# Your objective
Go through the listing below and output exactly the line with "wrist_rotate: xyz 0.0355", the line with "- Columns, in", and each line between; omit the rest.

___ Collected data ___

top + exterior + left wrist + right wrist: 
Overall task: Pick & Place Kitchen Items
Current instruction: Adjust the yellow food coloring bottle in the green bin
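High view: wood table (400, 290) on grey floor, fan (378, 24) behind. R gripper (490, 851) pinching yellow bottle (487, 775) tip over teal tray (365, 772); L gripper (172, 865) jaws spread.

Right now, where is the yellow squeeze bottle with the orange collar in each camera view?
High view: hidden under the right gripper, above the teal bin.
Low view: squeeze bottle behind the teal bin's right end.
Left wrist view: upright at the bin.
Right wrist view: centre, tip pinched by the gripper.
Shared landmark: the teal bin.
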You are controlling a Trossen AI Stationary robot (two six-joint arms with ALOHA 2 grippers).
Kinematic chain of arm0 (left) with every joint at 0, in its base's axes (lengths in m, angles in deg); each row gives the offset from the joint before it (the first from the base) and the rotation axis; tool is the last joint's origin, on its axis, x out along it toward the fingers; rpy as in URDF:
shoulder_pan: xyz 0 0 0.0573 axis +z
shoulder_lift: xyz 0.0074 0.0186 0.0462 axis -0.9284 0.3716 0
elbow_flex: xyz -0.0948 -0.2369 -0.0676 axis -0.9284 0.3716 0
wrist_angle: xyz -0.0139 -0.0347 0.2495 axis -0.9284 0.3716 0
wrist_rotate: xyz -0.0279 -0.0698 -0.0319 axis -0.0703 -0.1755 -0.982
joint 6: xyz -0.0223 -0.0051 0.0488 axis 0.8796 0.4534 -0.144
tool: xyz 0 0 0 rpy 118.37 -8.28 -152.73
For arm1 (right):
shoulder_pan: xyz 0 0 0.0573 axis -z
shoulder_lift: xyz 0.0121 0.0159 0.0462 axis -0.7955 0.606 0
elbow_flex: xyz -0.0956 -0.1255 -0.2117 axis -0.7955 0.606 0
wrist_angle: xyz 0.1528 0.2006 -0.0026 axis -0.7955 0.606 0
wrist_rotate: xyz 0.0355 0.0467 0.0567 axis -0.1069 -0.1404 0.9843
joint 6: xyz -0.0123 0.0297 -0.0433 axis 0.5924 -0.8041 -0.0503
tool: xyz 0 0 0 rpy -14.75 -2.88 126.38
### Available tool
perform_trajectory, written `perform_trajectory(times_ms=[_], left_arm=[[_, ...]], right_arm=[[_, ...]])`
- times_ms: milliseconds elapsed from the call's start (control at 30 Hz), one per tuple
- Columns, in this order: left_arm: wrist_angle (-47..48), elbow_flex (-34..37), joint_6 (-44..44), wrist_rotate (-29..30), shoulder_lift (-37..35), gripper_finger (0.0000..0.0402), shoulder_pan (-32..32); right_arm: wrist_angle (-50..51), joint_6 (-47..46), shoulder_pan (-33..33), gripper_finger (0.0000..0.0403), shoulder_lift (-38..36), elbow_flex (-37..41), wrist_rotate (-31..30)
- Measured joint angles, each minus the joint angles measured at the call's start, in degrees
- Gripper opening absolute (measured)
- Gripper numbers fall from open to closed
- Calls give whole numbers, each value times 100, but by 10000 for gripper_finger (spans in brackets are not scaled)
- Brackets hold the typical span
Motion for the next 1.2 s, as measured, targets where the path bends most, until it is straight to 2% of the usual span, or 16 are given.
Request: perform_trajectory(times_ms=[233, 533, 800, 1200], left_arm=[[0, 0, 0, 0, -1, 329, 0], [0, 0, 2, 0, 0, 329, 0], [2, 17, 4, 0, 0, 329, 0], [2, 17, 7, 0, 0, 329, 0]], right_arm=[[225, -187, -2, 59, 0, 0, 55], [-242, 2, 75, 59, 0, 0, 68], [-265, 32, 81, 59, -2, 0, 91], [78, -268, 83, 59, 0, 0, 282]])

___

# Response for this exercise
wrist_rotate: xyz 0.0355 0.0467 0.0567 axis -0.1069 -0.1404 0.9843
joint 6: xyz -0.0123 0.0297 -0.0433 axis 0.5924 -0.8041 -0.0503
tool: xyz 0 0 0 rpy -14.75 -2.88 126.38
### Available tool
perform_trajectory, written `perform_trajectory(times_ms=[_], left_arm=[[_, ...]], right_arm=[[_, ...]])`
- times_ms: milliseconds elapsed from the call's start (control at 30 Hz), one per tuple
- Columns, in this order: left_arm: wrist_angle (-47..48), elbow_flex (-34..37), joint_6 (-44..44), wrist_rotate (-29..30), shoulder_lift (-37..35), gripper_finger (0.0000..0.0402), shoulder_pan (-32..32); right_arm: wrist_angle (-50..51), joint_6 (-47..46), shoulder_pan (-33..33), gripper_finger (0.0000..0.0403), shoulder_lift (-38..36), elbow_flex (-37..41), wrist_rotate (-31..30)

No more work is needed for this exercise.